1.If the Hausman test results suggest that you should use a random effects

model, the LM test helps you decide if you should use OLS instead of random effects. The null hypothesis is that there is no variation among units (states in this example – i.e., no panel effect).

xtreg top1 demcont repcont top1lag, re

xttest0

If the number to the right of “Prob > chi2” is .05, or lower, reject the null hypothesis of no variation between entities in favor of the alternative hypothesis of variation between entities.  If the null hypothesis is rejected run OLS (e.g., “reg” command).

xttest1  (you can run this immediately after xttest0)

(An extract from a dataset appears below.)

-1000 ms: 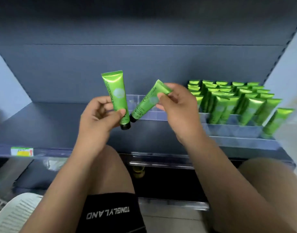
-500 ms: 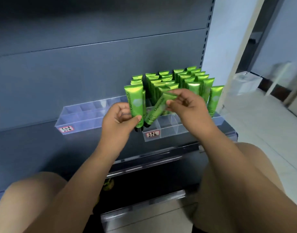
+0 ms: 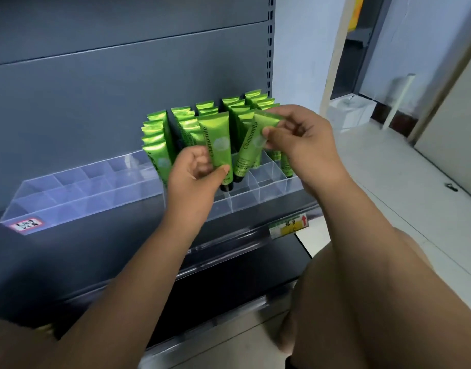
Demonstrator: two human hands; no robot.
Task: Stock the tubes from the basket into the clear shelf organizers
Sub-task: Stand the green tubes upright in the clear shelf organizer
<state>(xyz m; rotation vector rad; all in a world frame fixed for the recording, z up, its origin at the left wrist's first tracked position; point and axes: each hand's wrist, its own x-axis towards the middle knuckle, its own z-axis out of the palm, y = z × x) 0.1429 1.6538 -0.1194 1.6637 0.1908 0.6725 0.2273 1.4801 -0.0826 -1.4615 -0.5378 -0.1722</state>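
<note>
Your left hand [image 3: 191, 178] grips one tube [image 3: 217, 145] low on its body, thumb across the front and fingers curled behind. It stands upright, black cap down and crimped end up, with "Chamomile" running along it. Your right hand [image 3: 305, 145] pinches a second tube [image 3: 251, 143] near its crimped top between thumb and fingertips. That one tilts, with its top leaning right toward your hand and its cap down and to the left. The two caps sit just beside each other, above the front compartments of the right organizer [image 3: 271, 194].

On the left of the shelf [image 3: 95, 251] lies the left organizer [image 3: 82, 199], a long clear tray split into compartments, with a red-and-white sticker [image 3: 26, 225] on its front corner. Next to it, the right organizer touches its end. The rear compartments there hold the stocked tubes [image 3: 159, 153], green, standing in rows with crimped ends up. Some are hidden behind your hands. A price tag [image 3: 289, 225] with a red arrow is clipped to the shelf edge below your right forearm. Farther right, past the shelf upright, is pale floor [image 3: 388, 198] with a white box [image 3: 348, 110] against the wall.
</note>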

xttest1 is an extension of xttest0.  It offers several specification tests for

error-component models. It includes the Breusch and Pagan (1980) Lagrange multiplier test for random effects; the Baltagi-Li (1995) test for first-order serial correlation; the Baltagi-Li (1991) joint test for serial correlation and random effects; and the family of robust tests in Bera, Sosa-Escudero, and Yoon (2001). The procedure handles unbalanced panels as long as there are no "gaps" in the series; that is, individual time series may differ in their start and end period but cannot have missing values in intermediate periods. Consider the standard-error component model allowing for possible first-order serial correlation:

               y[i,t] = a + B*x[i,t] + u[i] + e[i,t]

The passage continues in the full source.